● **Task**
Start with the line that holds "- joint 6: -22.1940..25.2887". Please copy it and each remaining line below exactly, leaving pictures out.

● **Data**
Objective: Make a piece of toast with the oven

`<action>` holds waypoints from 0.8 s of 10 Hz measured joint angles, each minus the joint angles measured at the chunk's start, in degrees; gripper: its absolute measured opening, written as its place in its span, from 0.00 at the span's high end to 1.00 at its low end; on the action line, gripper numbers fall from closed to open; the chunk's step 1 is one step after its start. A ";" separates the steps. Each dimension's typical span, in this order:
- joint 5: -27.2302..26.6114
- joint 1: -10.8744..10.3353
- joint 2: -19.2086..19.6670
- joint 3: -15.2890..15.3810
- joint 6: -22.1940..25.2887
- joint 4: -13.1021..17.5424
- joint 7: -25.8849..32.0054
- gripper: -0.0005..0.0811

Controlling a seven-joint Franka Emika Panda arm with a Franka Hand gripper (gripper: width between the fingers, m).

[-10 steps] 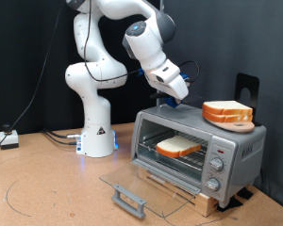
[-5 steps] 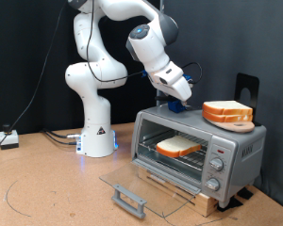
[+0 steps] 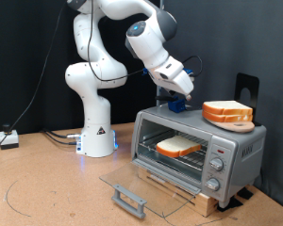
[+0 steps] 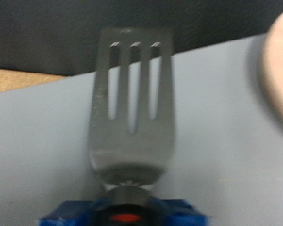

● **Written answer**
- joint 6: -22.1940..25.2887
- joint 4: -13.1021..17.5424
- joint 7: -25.8849..32.0054
- gripper: -0.0005..0.0811

Controlling a seven-joint Franka Emika Panda arm with a Franka Hand gripper (gripper: width between the fingers, m).

[-10 steps] 
[-5 steps] 
[+0 steps] 
[+0 steps] 

Nothing else remains for the exercise.